The scale of the geopolitical crisis today cannot be overstated and Korea, located at the center of Northeast Asia, with close ties to both the United States and to China, will be one of the first victims of such a new cold war, or hot war. Korea needs you, and your network, to start an entirely original and powerful initiative that will offer an alternative to military conflict, get the focus back to climate change, and set the foundations for long term solution to address this crisis head using a coalition of the committed throughout the region.

You are best placed to lead the effort. You can bring together the best and the brightest of China, Russia, Japan, the United States and Korea to come up with a true grand bargain that will assure a stable peace in Northeast Asia and promote healthy integration. You can take the loose group that made up the Six Party Talks and form it into the foundations for a new system to resolve conflicts and address such pressing issues as arms limitations talks, climate change and the creation of a just society.

Recently Kwaak Young-hoon, president of the Silk Road Cities Cooperation Forum, remarked to me, "We must move beyond the simple rubric of the nation state as we pursue a new vision for global governance. We need to work with cities, to form alliances that will create a denser web of connections in terms of culture, economics and the environment. The Silk Road offers the opportunity to revive the powerful traditions of cooperation from the past and use them as we build the future."

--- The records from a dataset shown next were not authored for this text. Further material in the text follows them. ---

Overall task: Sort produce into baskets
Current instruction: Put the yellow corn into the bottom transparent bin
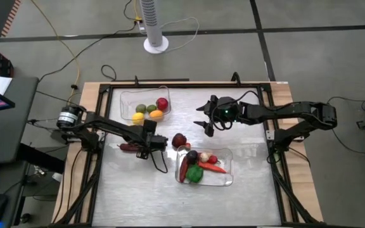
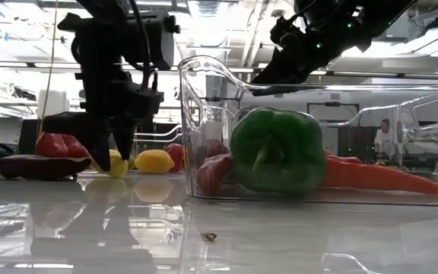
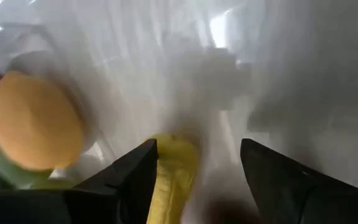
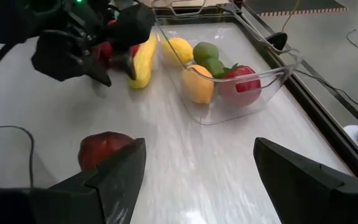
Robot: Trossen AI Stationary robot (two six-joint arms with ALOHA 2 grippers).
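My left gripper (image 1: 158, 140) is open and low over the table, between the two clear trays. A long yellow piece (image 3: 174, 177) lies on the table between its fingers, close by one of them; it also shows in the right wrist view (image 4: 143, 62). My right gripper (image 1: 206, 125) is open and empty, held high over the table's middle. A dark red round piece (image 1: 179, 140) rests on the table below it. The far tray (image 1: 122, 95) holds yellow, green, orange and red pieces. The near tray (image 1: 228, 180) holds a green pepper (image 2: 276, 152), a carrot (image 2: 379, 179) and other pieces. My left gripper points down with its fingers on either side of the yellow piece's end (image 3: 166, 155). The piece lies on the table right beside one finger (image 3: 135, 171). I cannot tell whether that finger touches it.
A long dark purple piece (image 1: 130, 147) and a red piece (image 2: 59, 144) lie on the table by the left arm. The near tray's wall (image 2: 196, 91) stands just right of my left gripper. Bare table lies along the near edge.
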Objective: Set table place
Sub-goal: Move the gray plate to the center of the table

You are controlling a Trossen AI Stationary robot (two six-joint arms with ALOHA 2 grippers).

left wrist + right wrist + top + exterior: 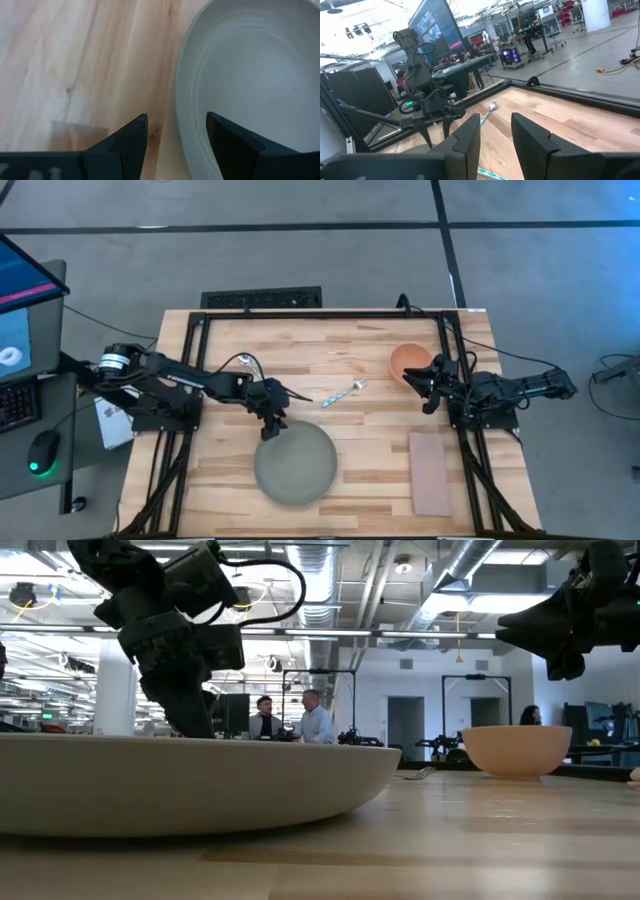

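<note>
The grey-green plate [295, 463] rests flat on the table [380, 430] near its front edge; it also shows in the low view [190, 785]. My left gripper [272, 425] is open at the plate's far left rim [182, 135]: one finger is over the wood outside the rim, the other over the inside of the plate. The orange bowl [408, 360] stands at the far right, also in the low view [517, 750]. My right gripper [425, 387] is open and empty, raised just beside the bowl [570, 620]. A bluish-handled utensil [343, 394] lies mid-table. The pinkish napkin [430, 473] lies flat at the front right.
A second silver utensil [245, 361] lies beside my left arm, also in the right wrist view [491, 106]. The black frame [320, 313] edges the table. Bare wood lies between the plate and the napkin. People stand in the room behind the table [290, 722].
</note>
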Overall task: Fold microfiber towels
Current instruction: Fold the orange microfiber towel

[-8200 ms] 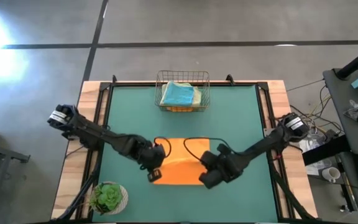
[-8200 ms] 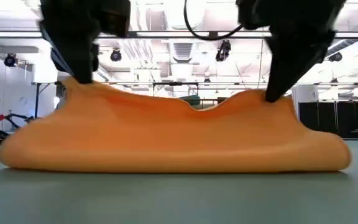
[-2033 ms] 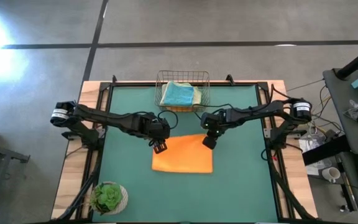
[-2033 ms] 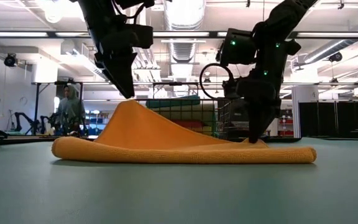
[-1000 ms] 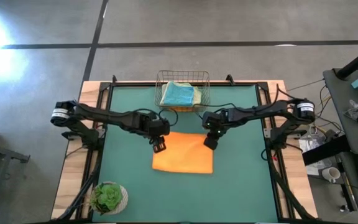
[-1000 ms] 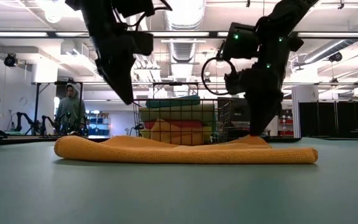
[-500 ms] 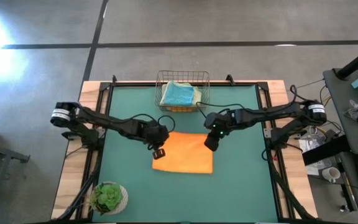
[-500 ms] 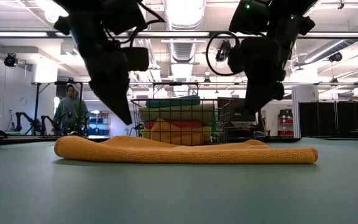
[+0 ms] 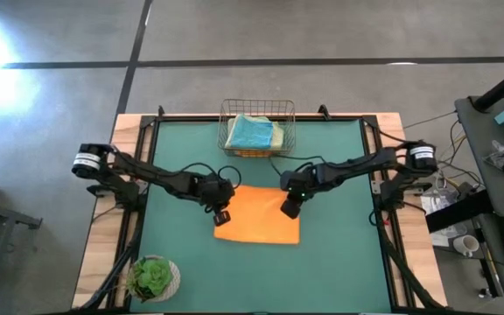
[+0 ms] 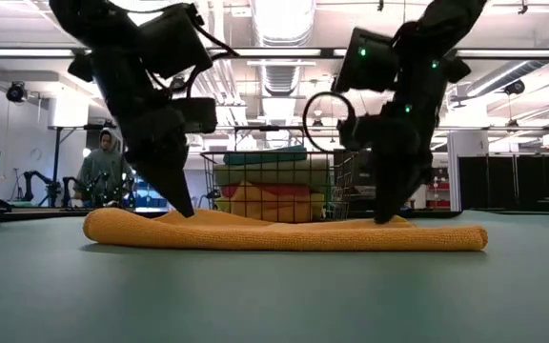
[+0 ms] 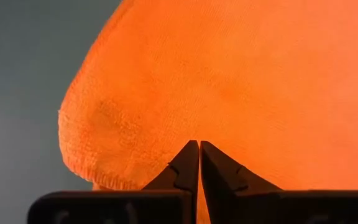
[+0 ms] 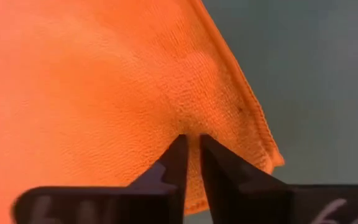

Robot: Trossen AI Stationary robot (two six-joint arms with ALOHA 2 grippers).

Dr. Kwaak was suggesting a future direction for the United Nations. He implies that the connections based on cultural exchange of the Silk Road could be a model for us. We cannot cling to an outdated vision of international relations any longer. We must avoid conflicts born of economic arrogance. You, Mr. Ban, can bring our region together and you can enlist the help of the United Nations as we respond to this critical need.

Korea has a special relationship with the United Nations from long before the Korean War which you should embrace. When Emperor Gojong sent Yi Jun and Yi Oui Jeong to the Second International Peace Conference at the Hague in 1907 to plead for Korea's rights, he knew that those advocates for global peace were sympathetic to Korea's cause. One of the leading international peace groups, Cercle Internationale, gave them the floor and Yi Oui Jeong delivered an impassioned speech.

When the Korean independence movement arose in 1919, protesters did not contemn Japan as a nation, but called rather for a vision of a global cooperation and peace, as had Ahn Jung-Geun before them, that went beyond ruthless imperialism. The Korean independence movement also embraced the peace movement which drove the establishment of the League of Nations.

When the Indian poet Rabindranath Tagore wrote in 1929 of Korea, saying, "In the Golden Age of Asia/Korea was one of the lamp-bearers/That lamp waits to be lighted once again/For the illumination of the East" He was suggesting that the movement for both world peace and for local independence led by Korea offered us the potential to transform the very culture of Asia. Tragore thought that Korea's culture could lead us to a new renaissance beyond the materialistic Western culture that had overrun the world in the colonial period.

You have been granted a chance to realize Korea's destiny as a nation of peace. Mr. Ban, and to lead the United Nations in a new and positive direction at this time of profound danger and gathering darkness. Continue you work here in Northeast Asia. There is no time to waste.